Zhong, who previously promoted the traditional Chinese medicine, Lianhua Qingwen, for the treatment of influenza, is playing a critical role in downplaying the dangers posed by COVID, comparing the pandemic’s fatality rates to the flu. “The death rate from Omicron is around 0.1 percent, similar to the common flu, and the infection rarely reaches the lungs. Most people recover from the variant within seven to 10 days.”
Like his counterparts in the west, Zhong presents boosters as means of mitigating the impact of the inevitable spread of the pandemic. “It’s unlikely people will stay put for the 2023 Lunar New year holiday so I advise those who travel home to get booster shots so that even if they are infected, symptoms will be mild.” During the holiday, hundreds of millions of Chinese head back to their provinces to reunite with their families which will only exacerbate the spread of the coronavirus.
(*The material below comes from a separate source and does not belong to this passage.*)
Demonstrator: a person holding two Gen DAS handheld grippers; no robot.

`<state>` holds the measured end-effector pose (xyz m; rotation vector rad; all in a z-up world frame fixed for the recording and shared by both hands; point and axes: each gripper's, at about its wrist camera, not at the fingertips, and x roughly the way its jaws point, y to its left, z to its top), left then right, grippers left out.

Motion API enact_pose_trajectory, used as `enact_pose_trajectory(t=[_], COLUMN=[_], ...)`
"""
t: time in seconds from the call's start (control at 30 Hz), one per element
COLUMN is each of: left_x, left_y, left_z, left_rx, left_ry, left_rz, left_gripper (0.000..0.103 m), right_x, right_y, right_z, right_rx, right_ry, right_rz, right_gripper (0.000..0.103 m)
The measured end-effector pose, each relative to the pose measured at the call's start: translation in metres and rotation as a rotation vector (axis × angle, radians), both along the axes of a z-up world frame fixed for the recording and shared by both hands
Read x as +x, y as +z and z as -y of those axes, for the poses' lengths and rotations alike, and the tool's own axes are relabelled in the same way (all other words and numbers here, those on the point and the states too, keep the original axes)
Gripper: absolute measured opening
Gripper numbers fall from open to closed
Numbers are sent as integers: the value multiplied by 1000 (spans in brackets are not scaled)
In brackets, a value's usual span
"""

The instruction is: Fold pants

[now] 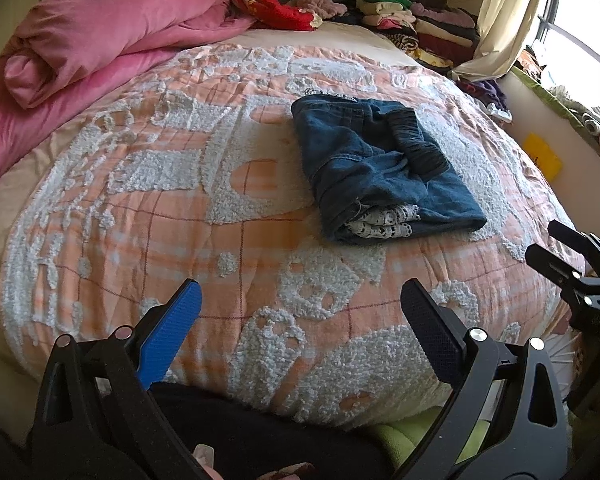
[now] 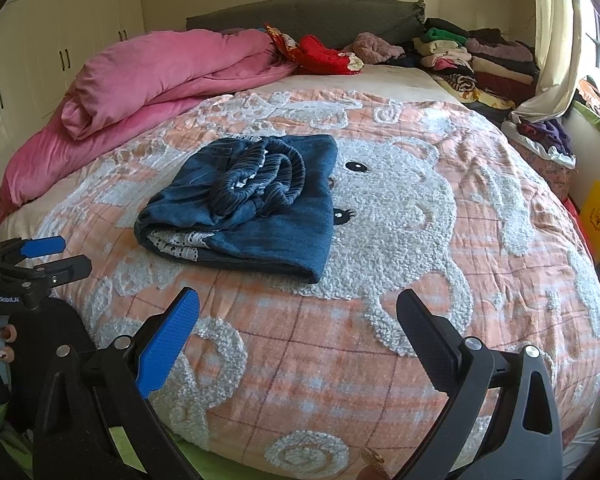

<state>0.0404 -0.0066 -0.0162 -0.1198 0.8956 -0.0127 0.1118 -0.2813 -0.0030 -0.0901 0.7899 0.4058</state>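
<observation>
Now, from the left wrist, we see our left gripper (image 1: pixel 300 316) spread wide and holding nothing, low over the near edge of the blanket (image 1: pixel 180 208). Folded pants (image 1: pixel 380 172) lie beyond it, mid-bed; our right gripper (image 1: pixel 556 248) shows at the right edge.

From the right wrist, our right gripper (image 2: pixel 298 316) is likewise released, the pants (image 2: pixel 252 208) ahead beside a pink quilt (image 2: pixel 148 76).
</observation>
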Motion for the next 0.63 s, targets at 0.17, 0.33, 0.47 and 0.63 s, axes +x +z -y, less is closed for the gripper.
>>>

Responding to these developments, Dr. Zhang Wenhong, chief of the Infectious Diseases division at Shanghai’s Huashan Hospital told his staff that the months ahead will be difficult. If the Chinese Communist Party elects to let the virus runs its course in one massive surge, he stated, the catastrophic impact of the infections on the health system will drive mortality rates higher than those projected in the best-case scenario that is being presented. He added that he disagreed with Zhong’s claim that Omicron only attacks the upper respiratory tract and declared that he is seeing cases of pneumonia too.
Two hundred million of China’s 1.412 billion population are over the age of sixty-five and 40 million are over eighty. They are the least boosted with the current versions of the Chinese COVID vaccines and are at highest risk. The level of COVID fatalities in the US and Europe with Omicron suggest that there could easily be more than 500,000 deaths among the elderly in China in the next several months.
If access to health care is severely impacted and resources exhausted, however, the estimates made by several prominent studies that somewhere between 1.5 to two million people could die of COVID in China are reasonable and harrowing. Though the vaccination campaign has recommenced to get shots into older Chinese arms, the upheaval caused by the current surge will certainly redirect resources to immediate care and the vaccine campaign may very well fall far short of what is being promised. Currently the seven-day average in COVID vaccines have only reached a startlingly anemic 700,000 per day.
Professor Ali Mokdad at the Institute of Health Metrics and Evaluation and chief strategy officer for population health at the University of Washington, in a statement to Japan Times, said, “It will be all over the country almost at the same time, but first in urban areas and then in rural because of the crowding. It will be one month from now when we see very high number of cases, and mortality will come two weeks later. It will never come back down to where it is now.”
In response to these developments, the population isn’t responding with joyous shouts of “freedom” and celebration of the end of Zero COVID and lockdowns. A sense of dread grips the country. With cases and illnesses expected to swell, people are staying home, avoiding public venues and spending. Many have canceled trips and are afraid it will be impossible to avoid infection.
Dr. Eric Topol, director of the Scripps Research Translational Institute in La Jolla, California, told Bloomberg, “Unless they get uptake of better vaccines and boosters quickly across the whole population, it looks like lockdowns will no longer hold and a huge surge is in store. It looks like major trouble is brewing.”